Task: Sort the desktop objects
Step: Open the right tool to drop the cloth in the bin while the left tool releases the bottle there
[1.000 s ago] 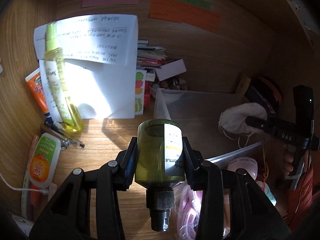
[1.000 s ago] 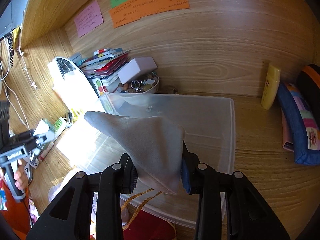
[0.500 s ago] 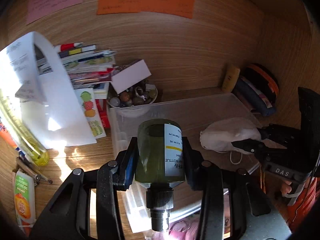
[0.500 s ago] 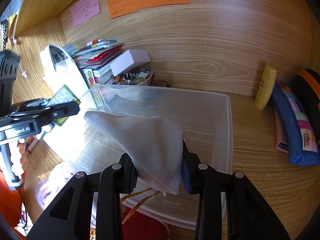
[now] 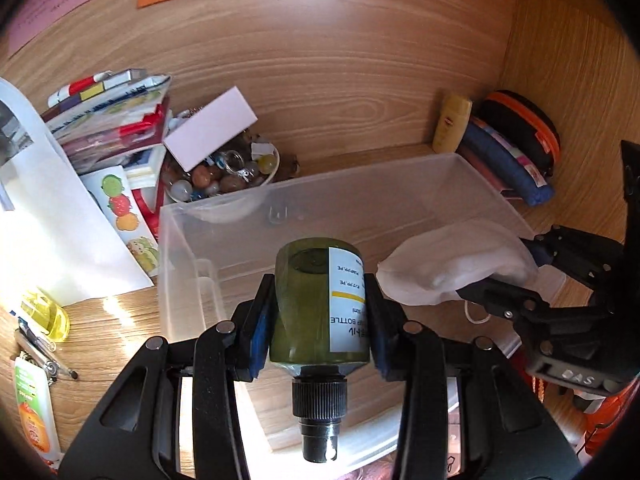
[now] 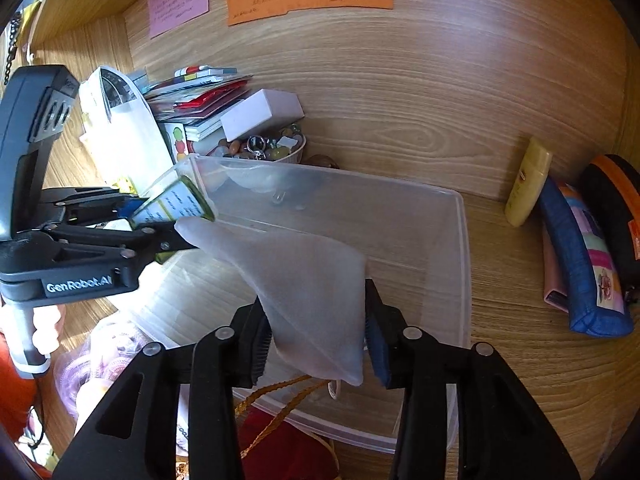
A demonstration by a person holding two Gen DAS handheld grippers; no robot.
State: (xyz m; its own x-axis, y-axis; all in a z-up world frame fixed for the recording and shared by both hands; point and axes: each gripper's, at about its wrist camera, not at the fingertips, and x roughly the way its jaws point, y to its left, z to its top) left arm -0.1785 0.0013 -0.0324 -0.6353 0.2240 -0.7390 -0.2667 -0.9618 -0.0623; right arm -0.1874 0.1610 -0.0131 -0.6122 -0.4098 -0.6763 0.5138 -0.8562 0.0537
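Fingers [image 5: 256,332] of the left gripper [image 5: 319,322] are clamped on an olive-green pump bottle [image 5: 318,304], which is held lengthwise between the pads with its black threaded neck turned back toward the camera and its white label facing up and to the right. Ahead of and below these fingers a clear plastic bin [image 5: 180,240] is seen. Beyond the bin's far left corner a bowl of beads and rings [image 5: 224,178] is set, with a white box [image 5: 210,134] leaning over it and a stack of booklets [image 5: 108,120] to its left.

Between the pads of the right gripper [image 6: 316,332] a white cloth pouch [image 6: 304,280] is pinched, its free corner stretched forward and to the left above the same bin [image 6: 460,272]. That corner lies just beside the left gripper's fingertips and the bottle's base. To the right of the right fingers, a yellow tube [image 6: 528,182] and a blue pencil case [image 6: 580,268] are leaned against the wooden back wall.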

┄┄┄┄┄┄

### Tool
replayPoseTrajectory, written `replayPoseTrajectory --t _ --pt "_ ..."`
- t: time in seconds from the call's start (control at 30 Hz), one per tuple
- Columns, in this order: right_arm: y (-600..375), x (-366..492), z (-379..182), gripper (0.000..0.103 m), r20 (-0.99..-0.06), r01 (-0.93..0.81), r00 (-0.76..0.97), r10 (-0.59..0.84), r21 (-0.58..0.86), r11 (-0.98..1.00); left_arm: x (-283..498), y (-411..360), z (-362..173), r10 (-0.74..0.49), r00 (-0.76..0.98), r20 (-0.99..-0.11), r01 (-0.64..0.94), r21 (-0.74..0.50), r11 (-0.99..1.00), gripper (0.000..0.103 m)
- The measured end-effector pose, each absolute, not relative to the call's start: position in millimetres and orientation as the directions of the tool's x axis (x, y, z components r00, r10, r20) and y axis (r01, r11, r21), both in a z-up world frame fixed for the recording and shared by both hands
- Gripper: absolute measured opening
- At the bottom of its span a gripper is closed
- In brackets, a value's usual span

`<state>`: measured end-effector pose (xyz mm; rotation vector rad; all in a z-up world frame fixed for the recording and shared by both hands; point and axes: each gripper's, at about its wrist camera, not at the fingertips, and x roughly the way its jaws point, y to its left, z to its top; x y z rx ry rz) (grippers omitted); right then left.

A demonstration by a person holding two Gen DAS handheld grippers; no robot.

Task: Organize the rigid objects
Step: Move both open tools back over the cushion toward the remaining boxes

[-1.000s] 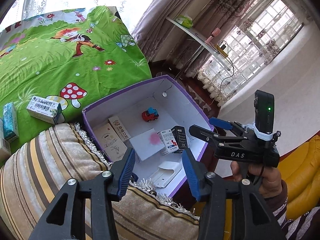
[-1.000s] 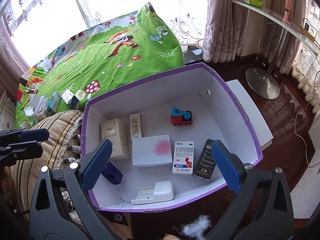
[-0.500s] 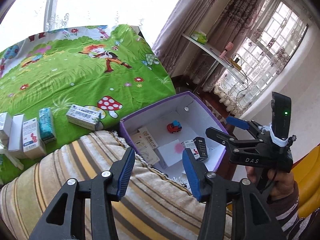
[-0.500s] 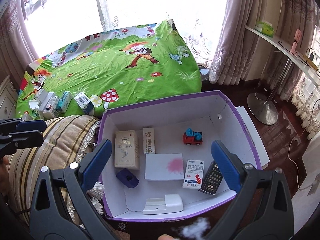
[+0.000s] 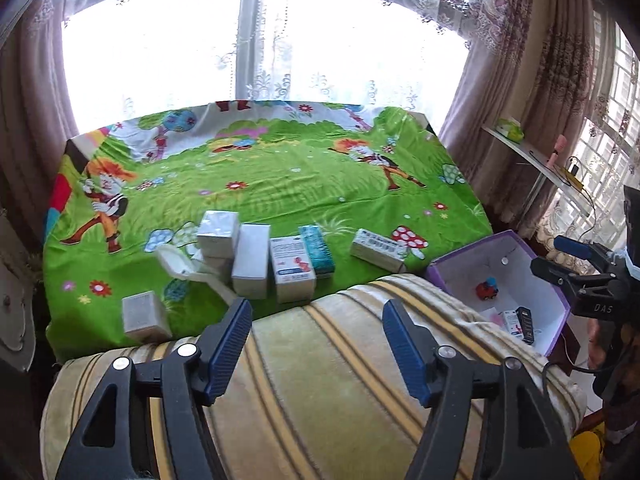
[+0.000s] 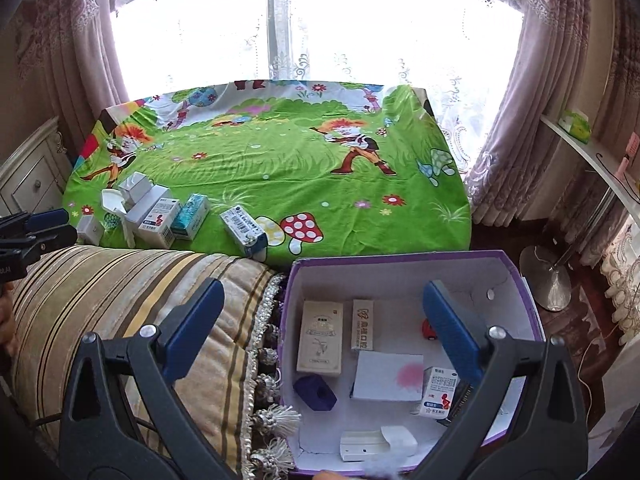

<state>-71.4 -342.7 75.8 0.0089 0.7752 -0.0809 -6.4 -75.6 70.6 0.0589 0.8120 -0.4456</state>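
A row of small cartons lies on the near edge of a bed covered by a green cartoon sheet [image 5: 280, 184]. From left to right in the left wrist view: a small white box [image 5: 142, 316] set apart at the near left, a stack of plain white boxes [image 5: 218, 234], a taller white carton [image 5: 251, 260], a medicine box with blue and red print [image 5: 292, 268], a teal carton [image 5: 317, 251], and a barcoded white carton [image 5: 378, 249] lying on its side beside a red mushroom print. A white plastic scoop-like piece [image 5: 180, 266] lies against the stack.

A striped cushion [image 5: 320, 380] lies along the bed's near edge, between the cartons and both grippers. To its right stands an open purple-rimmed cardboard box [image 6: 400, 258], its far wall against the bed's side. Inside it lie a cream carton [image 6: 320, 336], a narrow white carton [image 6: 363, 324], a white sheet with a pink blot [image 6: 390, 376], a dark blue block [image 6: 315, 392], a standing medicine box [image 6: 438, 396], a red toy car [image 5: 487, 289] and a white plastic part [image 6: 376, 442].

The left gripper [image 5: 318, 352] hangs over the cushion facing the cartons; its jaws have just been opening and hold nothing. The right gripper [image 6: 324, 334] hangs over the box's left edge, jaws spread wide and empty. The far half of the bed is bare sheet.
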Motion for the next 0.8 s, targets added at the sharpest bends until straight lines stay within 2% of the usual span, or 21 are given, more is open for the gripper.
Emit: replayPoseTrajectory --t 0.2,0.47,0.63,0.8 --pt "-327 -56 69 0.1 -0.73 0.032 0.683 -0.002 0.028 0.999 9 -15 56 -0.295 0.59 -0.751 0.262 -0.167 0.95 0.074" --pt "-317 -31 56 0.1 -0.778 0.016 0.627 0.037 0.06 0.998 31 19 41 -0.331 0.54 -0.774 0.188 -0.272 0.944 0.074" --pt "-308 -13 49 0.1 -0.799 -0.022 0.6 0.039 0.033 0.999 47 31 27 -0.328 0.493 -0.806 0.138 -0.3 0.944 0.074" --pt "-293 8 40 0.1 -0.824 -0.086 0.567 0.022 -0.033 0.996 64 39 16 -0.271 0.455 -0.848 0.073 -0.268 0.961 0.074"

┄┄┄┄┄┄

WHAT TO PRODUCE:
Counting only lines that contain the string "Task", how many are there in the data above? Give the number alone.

PROBLEM SOLUTION:
2